L’ARTISANAT BRIDÉ À L’EXPORT
Depuis près d’un an, La Poste est en charge de la taxation des colis postaux. Dans le sens Réunion-Hexagone, c’est dès le premier euro pour les professionnels à quoi s’ajoutent des « frais de dossier ». Un dispositif qui remet en cause la filière e-commerce locale et une partie de notre économie.
« Je n’en dors plus la nuit, et je passe mes journées à répondre aux plaintes, à expliquer aux clients », résume Catherine Ronot, créatrice et patronne de Fleur des Tropiques. La micro-entreprise s’est fait une spécialité de la vente en ligne de plantes vivantes, de graines et de petit artisanat. Mais depuis que La Poste est en charge de la taxation des colis, les clients sont mécontents et les retours affluent, jusqu’à mettre en danger la petite entreprise. Tout comme l’ensemble de la filière e-commerce réunionnaise.
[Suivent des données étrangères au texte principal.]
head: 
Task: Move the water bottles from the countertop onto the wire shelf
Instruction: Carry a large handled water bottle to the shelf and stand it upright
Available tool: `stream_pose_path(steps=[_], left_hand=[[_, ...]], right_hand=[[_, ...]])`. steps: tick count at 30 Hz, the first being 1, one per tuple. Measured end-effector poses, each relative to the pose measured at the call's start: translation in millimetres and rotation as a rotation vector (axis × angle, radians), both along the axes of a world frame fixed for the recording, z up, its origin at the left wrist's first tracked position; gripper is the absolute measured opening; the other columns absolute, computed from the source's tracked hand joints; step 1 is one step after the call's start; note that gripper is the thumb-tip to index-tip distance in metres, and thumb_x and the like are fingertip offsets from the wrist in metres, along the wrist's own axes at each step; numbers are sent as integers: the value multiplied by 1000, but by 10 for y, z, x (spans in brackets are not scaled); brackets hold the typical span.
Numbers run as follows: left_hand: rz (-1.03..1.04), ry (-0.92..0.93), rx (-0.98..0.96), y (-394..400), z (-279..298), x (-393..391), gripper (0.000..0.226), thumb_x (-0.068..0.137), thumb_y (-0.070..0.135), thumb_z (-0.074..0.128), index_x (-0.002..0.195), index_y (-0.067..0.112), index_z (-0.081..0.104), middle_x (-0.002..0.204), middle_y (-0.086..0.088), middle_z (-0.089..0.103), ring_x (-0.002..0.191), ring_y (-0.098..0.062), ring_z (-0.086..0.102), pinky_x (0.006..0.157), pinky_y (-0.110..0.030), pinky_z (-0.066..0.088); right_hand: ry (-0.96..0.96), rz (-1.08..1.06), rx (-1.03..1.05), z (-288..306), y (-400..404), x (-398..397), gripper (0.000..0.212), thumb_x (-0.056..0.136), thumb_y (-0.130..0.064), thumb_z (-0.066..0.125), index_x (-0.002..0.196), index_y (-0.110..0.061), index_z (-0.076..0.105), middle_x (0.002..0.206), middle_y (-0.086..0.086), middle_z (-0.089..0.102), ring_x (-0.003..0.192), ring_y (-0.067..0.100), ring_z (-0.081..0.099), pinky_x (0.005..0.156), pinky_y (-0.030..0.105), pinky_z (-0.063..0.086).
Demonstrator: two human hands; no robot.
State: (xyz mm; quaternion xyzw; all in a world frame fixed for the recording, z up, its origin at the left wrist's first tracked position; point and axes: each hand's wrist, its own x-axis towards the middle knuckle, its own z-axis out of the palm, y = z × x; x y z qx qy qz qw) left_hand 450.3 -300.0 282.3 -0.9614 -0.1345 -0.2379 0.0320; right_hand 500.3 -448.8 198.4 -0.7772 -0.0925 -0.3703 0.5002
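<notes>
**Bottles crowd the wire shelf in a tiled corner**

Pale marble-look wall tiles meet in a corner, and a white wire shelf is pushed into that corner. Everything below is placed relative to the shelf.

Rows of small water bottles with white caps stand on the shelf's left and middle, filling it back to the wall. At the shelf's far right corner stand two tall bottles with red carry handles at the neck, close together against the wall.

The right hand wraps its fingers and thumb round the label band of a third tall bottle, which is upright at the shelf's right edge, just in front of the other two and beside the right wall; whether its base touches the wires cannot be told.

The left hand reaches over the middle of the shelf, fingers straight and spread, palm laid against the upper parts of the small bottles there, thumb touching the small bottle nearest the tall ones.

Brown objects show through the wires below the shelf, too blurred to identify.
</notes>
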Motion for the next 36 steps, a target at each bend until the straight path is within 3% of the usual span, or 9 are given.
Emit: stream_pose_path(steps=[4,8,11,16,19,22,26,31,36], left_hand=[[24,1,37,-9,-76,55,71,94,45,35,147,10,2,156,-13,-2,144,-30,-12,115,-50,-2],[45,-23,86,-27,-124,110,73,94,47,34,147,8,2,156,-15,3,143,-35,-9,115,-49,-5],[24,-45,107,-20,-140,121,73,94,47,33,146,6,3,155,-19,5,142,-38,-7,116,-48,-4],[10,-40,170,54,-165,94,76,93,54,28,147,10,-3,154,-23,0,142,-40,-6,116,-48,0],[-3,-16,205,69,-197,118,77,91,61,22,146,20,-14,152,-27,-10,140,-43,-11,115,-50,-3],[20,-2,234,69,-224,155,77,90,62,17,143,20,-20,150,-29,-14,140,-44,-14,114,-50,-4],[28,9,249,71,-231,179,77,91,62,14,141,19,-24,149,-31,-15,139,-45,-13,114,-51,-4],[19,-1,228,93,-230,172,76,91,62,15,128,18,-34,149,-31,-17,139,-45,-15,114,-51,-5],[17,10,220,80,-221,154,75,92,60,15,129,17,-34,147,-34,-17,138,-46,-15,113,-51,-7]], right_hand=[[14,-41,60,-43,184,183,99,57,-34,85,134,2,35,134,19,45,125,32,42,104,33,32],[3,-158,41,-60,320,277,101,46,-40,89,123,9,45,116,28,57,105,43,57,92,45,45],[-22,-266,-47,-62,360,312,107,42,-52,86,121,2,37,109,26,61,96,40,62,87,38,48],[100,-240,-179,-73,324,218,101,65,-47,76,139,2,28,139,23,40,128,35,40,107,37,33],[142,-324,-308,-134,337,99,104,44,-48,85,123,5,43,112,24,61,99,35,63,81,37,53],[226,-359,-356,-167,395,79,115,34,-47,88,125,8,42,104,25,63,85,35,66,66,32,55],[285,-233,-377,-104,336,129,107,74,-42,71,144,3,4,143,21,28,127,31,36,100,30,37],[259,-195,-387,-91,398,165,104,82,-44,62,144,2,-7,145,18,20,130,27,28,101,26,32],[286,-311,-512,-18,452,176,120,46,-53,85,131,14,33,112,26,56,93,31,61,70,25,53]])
« J’ai commencé sur E-Bay en 2002 après avoir passé un brevet de technicien agricole au CFPPA de Saint-Joseph. Je commercialisais des petites plantations et de l’artisanat, comme des robes de poupées que je cousais, raconte la cheffe d’entreprise. Un jour, j’ai vu des graines de palmiers à vendre, c’est là que m’est venue l’idée, il suffisait de les ramasser. » L’entreprise est enregistrée à la chambre de commerce en 2004 et un site internet créé dans la foulée.
Tourisme à distance
Depuis, Fleur des Tropiques poste graines, plantes et artisanat dans le monde entier, aux Antilles, en Europe, et bien sûr en France hexagonale pour 90 à 95 % de ses commandes. Et a embauché trois personnes à temps partiel. « Tout s’est toujours bien passé, on ne vend que de belles choses », souligne Catherine Ronot, forte de ses 50 000 avis positifs sur E-Bay. Vendre des plantes, des fleurs, des produits alimentaires ou de l’artisanat local, c’est aussi vendre un peu de La Réunion à des touristes potentiels, ça permet aux métropolitains de profiter d’un peu de notre soleil… « Je fais rayonner La Réunion à l’extérieur », estime Catherine Ronot.
Non assujettie
Mais, depuis que La Poste est en charge de la taxation, les colis sont taxés dans le sens Réunion-Hexagone pour les professionnels dès le premier euro. Ce qui fait que M. Dijoux, habitant de l’Hexagone, doit payer TVA et « droits de présentation à la douane » en plus du prix de ses deux petits pots de piment la pâte et des frais de port. Il a renoncé à son petit plaisir. A d’autres, La Poste demande en plus de 15 euros de droits de présentation 5 euros de TVA pour 26,20 euros de marchandises ou 17 euros pour une plante à 9,90. Les colis ont été retournés, et La Poste est allée jusqu’à demander à l’expéditrice de payer les taxes d’entrée sur le territoire hexagonal pour une plante morte depuis longtemps dans ses entrepôts. La question est d’autant plus ubuesque que Fleur des Tropiques est une micro-entreprise non assujettie à la TVA.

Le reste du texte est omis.